It does not. We have previously held that “temporal proximity is sufficient to establish a prima facie case, but not to establish pretext, because the evidentiary burden is different.” Proctor v. United Parcel Serv., 502 F.3d 1200, 1213 n.6 (10th Cir. 2007) (emphasis added). As we explained,
The burden of establishing a prima facie case in the McDonnell Douglas framework is not onerous. It is because of this relatively lax burden that we allow temporal proximity between a protected activity and an adverse action to establish a prima facie case; for the same reason, we have not imported this lessened standard to pretext analysis where the burden is more demanding and requires a plaintiff to assume the normal burden of any plaintiff to prove his or her case at trial.
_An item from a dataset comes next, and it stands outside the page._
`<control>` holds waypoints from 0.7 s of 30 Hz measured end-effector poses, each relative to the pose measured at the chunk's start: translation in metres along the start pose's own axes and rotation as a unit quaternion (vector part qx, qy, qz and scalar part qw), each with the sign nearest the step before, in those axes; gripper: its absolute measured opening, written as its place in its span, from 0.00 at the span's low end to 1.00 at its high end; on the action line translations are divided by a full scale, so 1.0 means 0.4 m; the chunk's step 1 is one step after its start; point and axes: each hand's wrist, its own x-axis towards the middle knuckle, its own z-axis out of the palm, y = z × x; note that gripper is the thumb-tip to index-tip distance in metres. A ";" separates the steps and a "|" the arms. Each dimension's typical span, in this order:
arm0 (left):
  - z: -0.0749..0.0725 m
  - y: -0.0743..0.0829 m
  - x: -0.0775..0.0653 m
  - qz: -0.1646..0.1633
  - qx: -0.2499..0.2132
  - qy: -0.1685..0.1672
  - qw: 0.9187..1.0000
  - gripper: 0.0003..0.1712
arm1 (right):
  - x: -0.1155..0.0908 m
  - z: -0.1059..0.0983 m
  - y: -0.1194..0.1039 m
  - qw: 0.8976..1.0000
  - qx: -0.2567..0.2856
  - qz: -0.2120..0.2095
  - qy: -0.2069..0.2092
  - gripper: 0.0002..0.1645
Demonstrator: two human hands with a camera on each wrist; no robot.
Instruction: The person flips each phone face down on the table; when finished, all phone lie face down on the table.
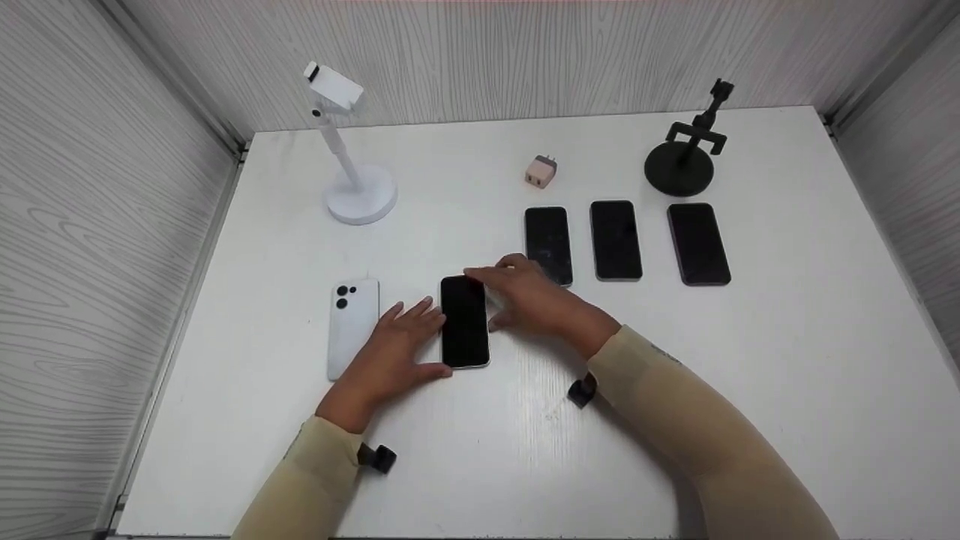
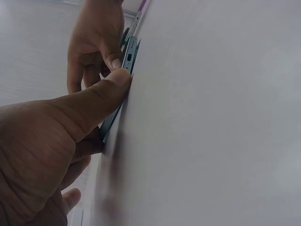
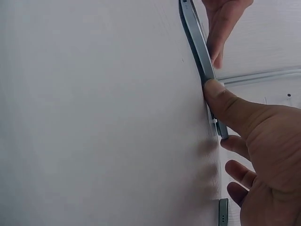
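Observation:
A black-screened smartphone [image 1: 465, 330] lies face up on the white table between both hands. My left hand [image 1: 394, 349] holds its lower left part, thumb at the bottom edge and fingers at the left side. My right hand [image 1: 534, 296] grips its upper right part, thumb on the right edge and index finger at the top. In the left wrist view the left thumb [image 2: 106, 92] presses beside the charging port of the phone [image 2: 129, 56]. The right wrist view shows the right thumb [image 3: 221, 94] against the phone's long side [image 3: 195, 40].
A white phone [image 1: 351, 322] lies camera side up, left of the left hand. Three dark phones stand in a row: left [image 1: 549, 244], middle [image 1: 616, 240], right [image 1: 699, 244]. Behind are a white phone stand [image 1: 361, 196], a charger plug [image 1: 540, 172] and a black stand [image 1: 679, 171].

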 end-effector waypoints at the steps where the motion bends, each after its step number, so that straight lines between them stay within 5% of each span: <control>1: 0.000 0.000 0.000 -0.001 0.000 -0.001 1.000 0.50 | 0.000 0.000 0.000 1.000 0.001 0.001 0.001 0.57; 13: 0.003 -0.002 0.004 -0.004 0.013 0.002 1.000 0.50 | 0.001 0.001 0.010 1.000 0.003 -0.015 0.014 0.60; 21: 0.000 0.001 0.005 0.002 0.030 0.005 1.000 0.51 | -0.006 -0.006 0.013 0.998 0.059 -0.014 0.017 0.58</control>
Allowing very close temporal proximity to operate as a proxy for this evidentiary requirement would not further the substantive purposes of our inquiry at this stage.
Annett v. Univ. of Kan., 371 F.3d 1233, 1241 (10th Cir. 2004) (citations and internal quotation marks omitted; alterations incorporated). Thus, close temporal proximity can support a finding of pretext only in combination with other evidence of pretext. See id. Because we find no other indication of pretext, close temporal proximity alone is of no moment in this case.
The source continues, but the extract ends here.